# ACTION ITEM:
All lines in the records below that hold "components" are to be shown.

(Collected data)

BEGIN

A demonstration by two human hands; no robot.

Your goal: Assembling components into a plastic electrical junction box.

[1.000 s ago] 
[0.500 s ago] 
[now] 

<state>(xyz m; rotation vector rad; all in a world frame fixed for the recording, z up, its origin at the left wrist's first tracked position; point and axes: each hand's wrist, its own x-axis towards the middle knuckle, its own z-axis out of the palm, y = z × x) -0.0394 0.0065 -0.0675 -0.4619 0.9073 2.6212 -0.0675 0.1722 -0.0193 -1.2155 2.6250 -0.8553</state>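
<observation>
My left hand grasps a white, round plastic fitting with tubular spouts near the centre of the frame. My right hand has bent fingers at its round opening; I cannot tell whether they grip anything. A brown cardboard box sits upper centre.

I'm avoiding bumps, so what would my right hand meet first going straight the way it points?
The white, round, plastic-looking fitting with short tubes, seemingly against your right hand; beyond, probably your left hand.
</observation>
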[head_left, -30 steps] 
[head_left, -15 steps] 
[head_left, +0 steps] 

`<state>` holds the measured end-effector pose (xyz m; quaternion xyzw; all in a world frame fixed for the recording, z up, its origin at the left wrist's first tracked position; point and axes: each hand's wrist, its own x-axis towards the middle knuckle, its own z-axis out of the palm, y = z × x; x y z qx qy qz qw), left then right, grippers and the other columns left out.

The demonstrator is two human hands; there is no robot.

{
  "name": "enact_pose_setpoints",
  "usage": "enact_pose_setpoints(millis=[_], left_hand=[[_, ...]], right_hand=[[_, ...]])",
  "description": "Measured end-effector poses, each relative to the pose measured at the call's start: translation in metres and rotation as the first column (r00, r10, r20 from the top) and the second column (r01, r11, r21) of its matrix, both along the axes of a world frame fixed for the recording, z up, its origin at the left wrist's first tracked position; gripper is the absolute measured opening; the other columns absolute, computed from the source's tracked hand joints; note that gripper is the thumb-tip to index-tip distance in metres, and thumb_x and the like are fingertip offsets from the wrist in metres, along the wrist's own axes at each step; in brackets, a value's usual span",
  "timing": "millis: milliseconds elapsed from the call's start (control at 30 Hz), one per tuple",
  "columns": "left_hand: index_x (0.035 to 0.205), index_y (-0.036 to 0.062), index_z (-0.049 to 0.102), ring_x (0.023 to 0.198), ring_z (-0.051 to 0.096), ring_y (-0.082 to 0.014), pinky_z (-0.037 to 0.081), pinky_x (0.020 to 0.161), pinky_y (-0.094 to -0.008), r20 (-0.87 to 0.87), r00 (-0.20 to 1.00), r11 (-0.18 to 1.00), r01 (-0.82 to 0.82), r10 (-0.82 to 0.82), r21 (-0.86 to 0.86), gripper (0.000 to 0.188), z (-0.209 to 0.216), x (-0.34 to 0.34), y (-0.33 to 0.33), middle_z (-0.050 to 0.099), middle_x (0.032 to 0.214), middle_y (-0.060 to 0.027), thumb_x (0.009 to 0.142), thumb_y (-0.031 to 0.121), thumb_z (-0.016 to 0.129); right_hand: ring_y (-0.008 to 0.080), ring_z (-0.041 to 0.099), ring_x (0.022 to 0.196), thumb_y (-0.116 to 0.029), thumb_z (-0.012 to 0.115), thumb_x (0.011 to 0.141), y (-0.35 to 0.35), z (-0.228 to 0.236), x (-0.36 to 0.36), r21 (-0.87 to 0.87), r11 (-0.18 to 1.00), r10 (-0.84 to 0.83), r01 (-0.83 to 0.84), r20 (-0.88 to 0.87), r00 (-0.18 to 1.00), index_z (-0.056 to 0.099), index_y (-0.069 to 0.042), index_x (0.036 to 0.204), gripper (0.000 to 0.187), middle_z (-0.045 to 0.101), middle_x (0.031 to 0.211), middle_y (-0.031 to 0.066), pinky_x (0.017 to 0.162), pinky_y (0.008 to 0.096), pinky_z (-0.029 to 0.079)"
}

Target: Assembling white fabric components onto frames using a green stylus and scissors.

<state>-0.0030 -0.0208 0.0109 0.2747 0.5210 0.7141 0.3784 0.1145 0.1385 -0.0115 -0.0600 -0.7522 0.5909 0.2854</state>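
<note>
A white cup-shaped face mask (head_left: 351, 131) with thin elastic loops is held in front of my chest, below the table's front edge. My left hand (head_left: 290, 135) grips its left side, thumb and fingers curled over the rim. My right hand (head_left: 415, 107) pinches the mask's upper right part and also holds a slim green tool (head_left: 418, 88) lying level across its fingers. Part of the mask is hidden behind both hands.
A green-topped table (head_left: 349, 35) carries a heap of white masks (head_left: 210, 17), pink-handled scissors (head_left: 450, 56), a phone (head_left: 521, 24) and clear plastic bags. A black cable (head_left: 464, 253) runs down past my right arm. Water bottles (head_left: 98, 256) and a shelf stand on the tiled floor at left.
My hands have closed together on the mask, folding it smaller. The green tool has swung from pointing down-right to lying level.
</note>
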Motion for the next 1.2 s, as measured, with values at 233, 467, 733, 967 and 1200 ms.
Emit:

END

# RESPONSE TO THIS TASK:
Your goal: Assembling components into a plastic electrical junction box.
Target: Assembling white fabric components onto frames using a green stylus and scissors.

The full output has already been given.